Revealing what’s really happening around Netanyahu, Elkin added: “As someone who is watching this dangerous process from up close, I see how his personal considerations are getting mixed up with the national considerations, and even triumphing” over the national interest.
Now cynics and Bibistas – I know I’m being redundant – will charge that Elkin feared losing a Knesset seat and just bought a high listing with Sa’ar’s new party. That pragmatic truth doesn’t trump the deeper truth that Elkin confirmed fears that Israel is cursed with this over-the-hill, distracted leader forcing the country to sputter from election to election. So let’s admit: politics is like math: those who cannot calculate, cannot lead; those who only calculate, cannot lead constructively.
From across the aisle, Blue and White’s Ran Shefa denied gossip claiming he hid in the Knesset parking lot to confound coalition whips before voting for new elections. Shefa responded magnificently when accused of misleading his party leaders, proclaiming: “I am in politics too little time to become someone I don’t want to be.”
Actually, the fourth election became all but inevitable when Shefa’s colleague Michal Cotler-Wunsh finally got fed up with all the Bibi-bamboozling. Her superpowered tweet heard round Jerusalem proclaimed: “I supported entering the unity government out of responsibility for the citizens of Israel. That same responsibility requires me now to consider the bad option of elections and compare it to the intolerable reality of a government that does not function....”
COTLER-WUNSH AND another Norwegian law beneficiary, Tehila Friedman, have proved that you need not relinquish your soul to serve effectively in the Knesset. Ably representing Israel’s idealistic olim, Cotler-Wunsh has championed better Israel-Diaspora relations, strict term limits and good governance, while Friedman’s inaugural Knesset speech went viral, seeking “a pact of moderates” to “create a common Center.”

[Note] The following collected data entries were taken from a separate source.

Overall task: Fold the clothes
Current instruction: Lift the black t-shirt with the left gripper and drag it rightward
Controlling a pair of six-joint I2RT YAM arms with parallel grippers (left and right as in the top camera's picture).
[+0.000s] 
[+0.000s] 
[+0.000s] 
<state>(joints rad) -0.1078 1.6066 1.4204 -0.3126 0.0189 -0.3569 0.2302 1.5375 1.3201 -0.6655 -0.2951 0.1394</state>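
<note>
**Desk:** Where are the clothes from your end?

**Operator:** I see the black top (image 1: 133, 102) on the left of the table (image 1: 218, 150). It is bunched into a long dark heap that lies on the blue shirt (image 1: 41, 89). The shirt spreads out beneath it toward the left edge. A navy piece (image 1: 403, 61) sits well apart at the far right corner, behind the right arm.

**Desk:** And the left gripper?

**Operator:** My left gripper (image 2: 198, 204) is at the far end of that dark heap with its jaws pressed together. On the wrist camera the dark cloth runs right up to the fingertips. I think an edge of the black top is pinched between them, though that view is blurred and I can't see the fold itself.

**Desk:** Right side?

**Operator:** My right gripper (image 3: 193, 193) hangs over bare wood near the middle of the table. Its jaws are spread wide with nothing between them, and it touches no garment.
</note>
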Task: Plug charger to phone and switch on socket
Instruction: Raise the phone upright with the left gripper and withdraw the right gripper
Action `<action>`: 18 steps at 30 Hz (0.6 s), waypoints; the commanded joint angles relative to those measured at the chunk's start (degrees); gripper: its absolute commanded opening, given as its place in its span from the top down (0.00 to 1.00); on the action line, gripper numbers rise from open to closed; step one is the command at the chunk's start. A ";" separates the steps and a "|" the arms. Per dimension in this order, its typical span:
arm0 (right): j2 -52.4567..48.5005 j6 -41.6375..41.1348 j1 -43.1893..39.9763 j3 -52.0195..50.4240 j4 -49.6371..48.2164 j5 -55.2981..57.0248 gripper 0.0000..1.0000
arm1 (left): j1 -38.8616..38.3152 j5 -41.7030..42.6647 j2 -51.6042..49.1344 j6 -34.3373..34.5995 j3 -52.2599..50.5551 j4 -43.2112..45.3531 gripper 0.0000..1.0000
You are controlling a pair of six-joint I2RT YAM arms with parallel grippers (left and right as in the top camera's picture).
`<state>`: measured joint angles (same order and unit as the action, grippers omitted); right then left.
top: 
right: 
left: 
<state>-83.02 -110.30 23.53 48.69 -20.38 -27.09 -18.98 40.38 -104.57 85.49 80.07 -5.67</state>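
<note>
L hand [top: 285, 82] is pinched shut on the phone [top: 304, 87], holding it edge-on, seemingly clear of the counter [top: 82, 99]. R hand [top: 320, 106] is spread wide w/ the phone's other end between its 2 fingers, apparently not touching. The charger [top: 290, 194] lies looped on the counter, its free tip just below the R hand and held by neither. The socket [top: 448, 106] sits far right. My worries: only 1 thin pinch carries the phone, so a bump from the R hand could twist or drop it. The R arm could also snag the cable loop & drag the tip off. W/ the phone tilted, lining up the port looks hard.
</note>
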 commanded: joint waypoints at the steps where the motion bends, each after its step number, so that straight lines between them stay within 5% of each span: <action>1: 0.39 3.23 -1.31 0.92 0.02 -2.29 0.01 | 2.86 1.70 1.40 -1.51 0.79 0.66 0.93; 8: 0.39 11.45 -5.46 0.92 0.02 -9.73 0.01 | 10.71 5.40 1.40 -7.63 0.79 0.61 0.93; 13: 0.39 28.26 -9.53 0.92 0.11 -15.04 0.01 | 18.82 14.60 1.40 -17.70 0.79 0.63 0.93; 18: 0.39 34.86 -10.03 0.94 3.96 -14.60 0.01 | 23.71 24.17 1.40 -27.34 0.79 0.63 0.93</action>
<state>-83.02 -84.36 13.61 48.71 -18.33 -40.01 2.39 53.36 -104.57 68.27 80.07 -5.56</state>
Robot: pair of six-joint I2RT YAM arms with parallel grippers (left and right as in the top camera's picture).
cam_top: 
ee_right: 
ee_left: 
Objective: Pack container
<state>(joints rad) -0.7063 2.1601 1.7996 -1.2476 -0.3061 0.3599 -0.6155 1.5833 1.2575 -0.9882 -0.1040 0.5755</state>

Elkin, Shefa, Cotler-Wunsh and Friedman are all over the map regarding what outsiders believe is Israel’s great divide: what to do with the Palestinians and the territories. But these four Knesset members have remained thoughtful, values-driven and committed to Israel as a Jewish democratic state.
What’s their secret?
They’re not typical party hacks. All are educator-activists from the third sector, civil society, who spent surprisingly little time in national politics – or classic party dues-paying – before joining the Knesset.
Elkin has a Bnei Akiva background and worked in the Gesher organization to unite Israeli society and absorb new immigrants.
Shefa headed the National Union of Israeli Students.
Cotler-Wunsh worked for the Interdisciplinary Center Herzliya, served on the board of Tzav Pius to reconcile religious and secular Israelis, and specializes in human rights law.
Friedman is a religious feminist activist who chaired the Ne’emanei Torah Va’Avodah centrist religious-Zionist organization and researched in the Shalom Hartman Institute.
We should campaign to keep all four in the next Knesset, while doubling efforts to make these kinds of pragmatic idealists the new norm for Israeli politicians: constructively returning us to the Zionist thinker-builders who created Israel and first led it.
The writer is a distinguished scholar of North American history at McGill University and the author of nine books on American history and three on Zionism. His book Never Alone: Prison, Politics and My People, coauthored with Natan Sharansky, was just published by PublicAffairs of Hachette.